The Feature Well

November 7, 2006

Students fight addiction…to video games

Filed under: Tech-knowledgie — Susan Rinkunas @ 7:58 pm

By Dane Secor

There is a new addiction spreading across the globe. It can cause sleep deprivation and loss of appetite and lead to negligence of work, school, families and loved ones. The addiction has already been a reported cause of death in South Korea.

The addiction is World of Warcraft.
When junior Annie Rizzuto created the Facebook group, “World of Warcraft Has Stolen Away My Friends and Significant Other,” it was a joke between her and a few friends. It grew to include people she hasn’t met, and she says through the group she has heard many stories of addiction.

“You hear things like, ‘My boyfriend turned down sex because he wants to play World of Warcraft for eight hours because he’s level 60 now,’ ” Rizzuto says.

Although she says she hasn’t personally tried Warcraft, she has felt the effects.

“With one guy, we had to actually do an intervention because he played so much that he wasn’t going to class,” Rizutto says. “We actually had to physically drag him out and someone had to go to class with him to get him to go.”

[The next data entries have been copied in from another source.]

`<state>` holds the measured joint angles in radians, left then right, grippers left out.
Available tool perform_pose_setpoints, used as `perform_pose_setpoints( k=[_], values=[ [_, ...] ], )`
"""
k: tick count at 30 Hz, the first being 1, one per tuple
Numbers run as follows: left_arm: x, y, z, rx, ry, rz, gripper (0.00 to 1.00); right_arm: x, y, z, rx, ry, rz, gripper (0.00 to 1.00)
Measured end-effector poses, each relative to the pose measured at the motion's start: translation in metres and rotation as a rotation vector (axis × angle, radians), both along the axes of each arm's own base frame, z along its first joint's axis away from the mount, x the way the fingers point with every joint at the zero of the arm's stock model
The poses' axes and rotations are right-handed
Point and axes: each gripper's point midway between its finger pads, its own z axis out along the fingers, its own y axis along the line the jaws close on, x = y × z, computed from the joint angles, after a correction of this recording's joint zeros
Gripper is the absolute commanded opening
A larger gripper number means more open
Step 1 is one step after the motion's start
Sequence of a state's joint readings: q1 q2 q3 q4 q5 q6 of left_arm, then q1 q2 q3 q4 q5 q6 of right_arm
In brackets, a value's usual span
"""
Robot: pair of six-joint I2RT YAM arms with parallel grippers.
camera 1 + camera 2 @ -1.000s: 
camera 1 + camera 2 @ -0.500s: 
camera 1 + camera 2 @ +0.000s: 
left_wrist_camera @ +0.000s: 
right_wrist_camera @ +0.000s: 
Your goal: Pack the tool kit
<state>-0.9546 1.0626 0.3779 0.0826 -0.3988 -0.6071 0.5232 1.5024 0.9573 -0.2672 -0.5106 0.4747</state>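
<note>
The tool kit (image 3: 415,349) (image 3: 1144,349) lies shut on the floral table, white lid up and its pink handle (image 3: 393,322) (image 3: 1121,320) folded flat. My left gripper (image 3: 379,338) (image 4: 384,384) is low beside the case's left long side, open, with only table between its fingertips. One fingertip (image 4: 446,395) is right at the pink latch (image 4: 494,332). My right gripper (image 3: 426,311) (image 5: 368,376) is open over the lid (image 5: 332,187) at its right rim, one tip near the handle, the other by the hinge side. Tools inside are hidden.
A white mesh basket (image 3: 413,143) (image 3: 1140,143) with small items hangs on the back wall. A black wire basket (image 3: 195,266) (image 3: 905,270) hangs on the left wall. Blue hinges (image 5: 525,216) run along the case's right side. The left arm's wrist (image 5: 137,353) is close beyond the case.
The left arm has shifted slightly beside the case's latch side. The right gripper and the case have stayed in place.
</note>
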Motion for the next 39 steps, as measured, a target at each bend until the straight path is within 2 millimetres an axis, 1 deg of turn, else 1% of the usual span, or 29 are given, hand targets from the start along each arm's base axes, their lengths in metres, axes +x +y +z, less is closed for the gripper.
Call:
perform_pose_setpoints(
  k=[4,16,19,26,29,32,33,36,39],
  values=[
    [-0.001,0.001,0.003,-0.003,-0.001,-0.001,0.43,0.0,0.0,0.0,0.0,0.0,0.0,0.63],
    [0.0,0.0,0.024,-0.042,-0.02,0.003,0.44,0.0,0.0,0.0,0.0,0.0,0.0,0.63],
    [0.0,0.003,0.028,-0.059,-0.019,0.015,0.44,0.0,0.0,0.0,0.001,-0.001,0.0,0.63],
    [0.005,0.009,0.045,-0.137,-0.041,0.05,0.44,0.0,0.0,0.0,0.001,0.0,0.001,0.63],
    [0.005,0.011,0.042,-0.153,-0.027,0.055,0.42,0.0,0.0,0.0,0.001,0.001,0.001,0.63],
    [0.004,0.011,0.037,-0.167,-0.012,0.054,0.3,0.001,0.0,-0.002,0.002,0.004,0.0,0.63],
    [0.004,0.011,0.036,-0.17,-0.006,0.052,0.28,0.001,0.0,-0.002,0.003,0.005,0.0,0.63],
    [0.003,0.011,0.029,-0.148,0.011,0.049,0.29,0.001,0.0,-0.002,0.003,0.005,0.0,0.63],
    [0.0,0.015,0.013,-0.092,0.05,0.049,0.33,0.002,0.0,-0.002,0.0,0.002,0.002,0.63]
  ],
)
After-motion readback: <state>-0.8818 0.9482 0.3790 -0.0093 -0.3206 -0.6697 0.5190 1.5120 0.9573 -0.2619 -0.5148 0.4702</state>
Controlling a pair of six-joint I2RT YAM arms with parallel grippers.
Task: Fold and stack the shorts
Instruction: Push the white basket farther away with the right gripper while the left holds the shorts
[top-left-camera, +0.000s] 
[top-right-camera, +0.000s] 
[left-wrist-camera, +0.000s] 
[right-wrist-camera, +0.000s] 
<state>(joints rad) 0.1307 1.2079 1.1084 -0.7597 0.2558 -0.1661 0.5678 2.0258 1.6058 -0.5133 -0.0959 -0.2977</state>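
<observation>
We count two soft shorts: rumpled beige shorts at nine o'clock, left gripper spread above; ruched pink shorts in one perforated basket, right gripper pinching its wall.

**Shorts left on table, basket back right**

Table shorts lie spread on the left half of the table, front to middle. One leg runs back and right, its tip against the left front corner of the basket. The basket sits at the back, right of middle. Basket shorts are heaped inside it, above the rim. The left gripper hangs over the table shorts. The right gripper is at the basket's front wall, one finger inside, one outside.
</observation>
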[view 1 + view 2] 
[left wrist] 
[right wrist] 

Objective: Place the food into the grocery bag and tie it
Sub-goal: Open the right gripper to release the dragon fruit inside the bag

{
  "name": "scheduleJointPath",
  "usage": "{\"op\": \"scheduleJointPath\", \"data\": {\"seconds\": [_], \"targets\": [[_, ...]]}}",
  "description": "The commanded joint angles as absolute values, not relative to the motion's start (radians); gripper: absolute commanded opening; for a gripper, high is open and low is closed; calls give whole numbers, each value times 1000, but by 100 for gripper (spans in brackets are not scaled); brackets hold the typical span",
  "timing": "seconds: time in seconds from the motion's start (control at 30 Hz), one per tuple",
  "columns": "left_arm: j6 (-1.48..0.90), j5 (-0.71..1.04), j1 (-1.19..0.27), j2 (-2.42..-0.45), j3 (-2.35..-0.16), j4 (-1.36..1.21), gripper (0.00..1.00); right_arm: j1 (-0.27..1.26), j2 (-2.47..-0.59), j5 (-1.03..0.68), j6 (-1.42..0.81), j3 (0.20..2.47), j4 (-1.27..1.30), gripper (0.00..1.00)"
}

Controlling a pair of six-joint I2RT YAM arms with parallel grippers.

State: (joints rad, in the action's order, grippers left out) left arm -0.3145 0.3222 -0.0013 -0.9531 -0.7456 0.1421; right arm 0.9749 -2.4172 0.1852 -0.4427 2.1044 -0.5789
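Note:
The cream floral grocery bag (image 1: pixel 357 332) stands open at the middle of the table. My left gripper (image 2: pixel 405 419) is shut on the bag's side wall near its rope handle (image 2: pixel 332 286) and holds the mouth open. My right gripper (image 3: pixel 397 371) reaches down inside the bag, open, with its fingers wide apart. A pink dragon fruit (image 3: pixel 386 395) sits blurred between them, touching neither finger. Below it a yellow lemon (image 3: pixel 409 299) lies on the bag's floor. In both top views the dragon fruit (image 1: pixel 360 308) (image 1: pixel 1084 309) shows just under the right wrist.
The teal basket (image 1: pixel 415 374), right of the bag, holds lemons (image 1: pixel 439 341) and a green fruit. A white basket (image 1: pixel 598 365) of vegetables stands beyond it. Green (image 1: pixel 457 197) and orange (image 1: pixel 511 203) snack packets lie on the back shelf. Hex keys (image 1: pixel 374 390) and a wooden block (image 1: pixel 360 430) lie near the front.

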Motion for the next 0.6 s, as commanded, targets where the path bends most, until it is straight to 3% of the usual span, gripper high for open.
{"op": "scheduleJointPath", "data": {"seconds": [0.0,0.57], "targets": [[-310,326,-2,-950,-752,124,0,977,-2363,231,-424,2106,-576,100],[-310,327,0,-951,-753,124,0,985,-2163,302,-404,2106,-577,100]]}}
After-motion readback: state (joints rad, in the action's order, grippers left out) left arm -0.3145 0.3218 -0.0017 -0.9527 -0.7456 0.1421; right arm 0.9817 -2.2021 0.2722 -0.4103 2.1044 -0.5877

She says Warcraft damaged the social lives of students in her freshman year residence hall and even ruined relationships. Rizzuto knew a couple freshman year who were so into the game their relationship fell apart.

Psychologist Hillarie Cash, who the Washington-based Internet/Computer Addiction Services, says video game addiction isn’t a new phenomenon. She says she was first alerted to the potential addiction when she treated a client in 1994.

“I had a young man come to me because he was depressed and his marriage was falling apart,” Cash says. “He had lost jobs.”

After working with him, she found out he couldn’t stop himself from gaming. At the time, Cash says, very few people noticed the problem of video game addiction and she started to develop it into a specialty.

The addiction to video games has an effect on the brain that is similar to drug use, she says. Playing games can elevate dopamine levels and stimulate the pleasure pathway, which leads to addiction.

“Video game playing, particularly World of Warcraft, in terms of the high people get and the withdrawal they go through, does look similar to someone who is hooked on speed or amphetamines,” Cash says.

The self-esteem boost people get from games is also a strong addictive factor, she says, but players gain a false self-esteem.

“You can level up and become a fabulous, powerful wizard in the game, but it doesn’t translate to real life,” Cash says.

World of Warcraft is especially addictive because of something gaming companies refer to as “the stickiness factor,” a rating of how long people will stay with a certain game. Cash says she believes psychologists are being hired by manufacturers to maximize this factor.

Senior Jessa Trapp says she has been playing World of Warcraft since November 2004 and although she has heard stories, she doesn’t think video game addiction is a large problem.

“Most people realize there is a real world and they have responsibilities separate from the game that they have to take care of,” Trapp says. “People know that you need to get your homework done, you need to study. If you have an exam the next day you should probably take a day off.”

She says Warcraft took a lot of the elements that are popular in other games and put them into one, which makes it especially appealing.

People also pay real-world money for items in the game, Trapp says.

“I had a guy friend who sold his character about a month ago for $650,” she says.

Trapp also says she knows people who have trouble managing their time and have missed class to play. One person got so involved in the game he dropped out of college.

“He met a girl through World of Warcraft and this was combined with the fact that he was raiding every day and he was the leader of a large guild,” she says.

Cash says college offers a particularly tempting environment for people to start problematic using.

“So many students are vulnerable because they are out from under the control of their parents,” she says. “They’re enjoying their freedom and they have complete access to the Internet.”

One college student Cash treated became psychotic due to a lack of sleep.

“Over Thanksgiving break, he actually played for 36 hours straight, became psychotic, violent and ended up in a psychiatric ward,” she says.

The student was eventually able to recover with sleep and medication, but he had a profound addiction.

Cash says people need to engage in more real-life social activities to prevent addiction, restrict their computer use to two hours per day and set limits on themselves.

“We have to have people tell each other, ‘I don’t want to get lost in this World of Warcraft,’” she says.